EXERCISE INSTRUCTIONS
The stretch wanted below opens at the line containing "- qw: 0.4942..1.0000" and closes at the line containing "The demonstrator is". Please return it exactly, with no other lines.

RAW DATA
********************
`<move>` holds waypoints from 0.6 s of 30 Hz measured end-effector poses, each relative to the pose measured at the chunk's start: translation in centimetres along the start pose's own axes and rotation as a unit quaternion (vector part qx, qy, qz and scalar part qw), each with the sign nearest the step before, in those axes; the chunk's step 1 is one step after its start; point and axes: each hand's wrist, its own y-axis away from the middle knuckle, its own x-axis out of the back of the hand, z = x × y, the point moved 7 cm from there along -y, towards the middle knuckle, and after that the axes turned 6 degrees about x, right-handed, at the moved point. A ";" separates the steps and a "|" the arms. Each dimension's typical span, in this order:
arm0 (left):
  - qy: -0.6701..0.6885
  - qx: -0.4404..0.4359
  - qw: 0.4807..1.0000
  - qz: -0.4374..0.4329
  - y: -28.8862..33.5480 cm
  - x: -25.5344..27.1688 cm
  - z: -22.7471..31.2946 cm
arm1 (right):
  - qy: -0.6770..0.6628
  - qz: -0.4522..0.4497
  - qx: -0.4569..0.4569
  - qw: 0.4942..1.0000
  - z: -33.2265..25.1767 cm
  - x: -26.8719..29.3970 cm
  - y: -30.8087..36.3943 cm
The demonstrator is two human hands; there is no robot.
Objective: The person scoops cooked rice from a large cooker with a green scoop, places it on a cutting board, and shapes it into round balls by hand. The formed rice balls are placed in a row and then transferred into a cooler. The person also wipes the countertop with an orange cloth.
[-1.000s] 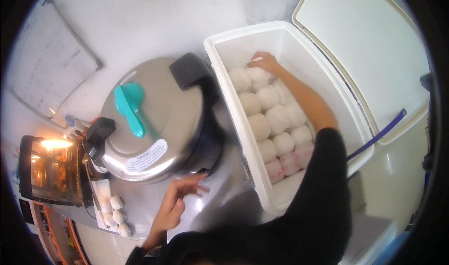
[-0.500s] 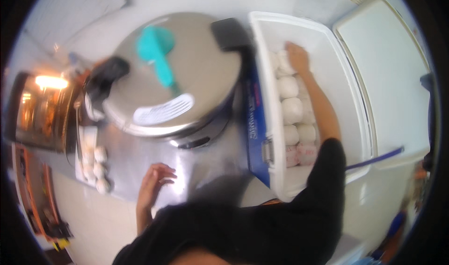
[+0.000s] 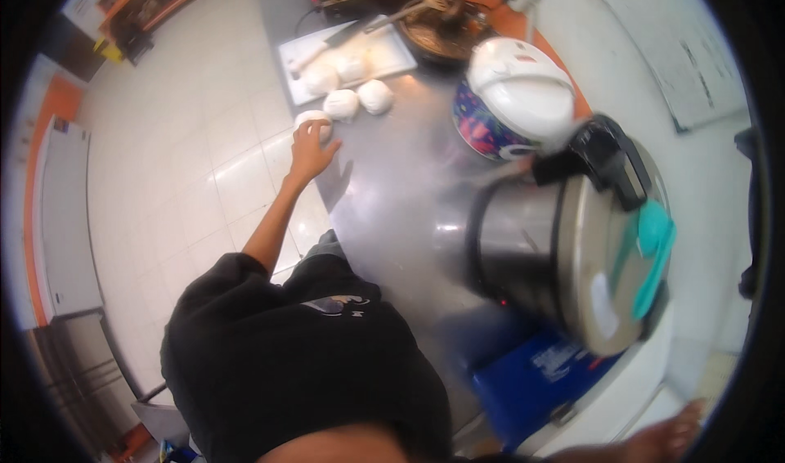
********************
TASK RESULT
  - qw: 0.4942..1.0000
  - z: -33.2265..25.1767 cm
  - x: -26.8719..29.3970 cm
  - y: -30.8087..36.3943 cm
The demonstrator is two human hands; there is no robot.

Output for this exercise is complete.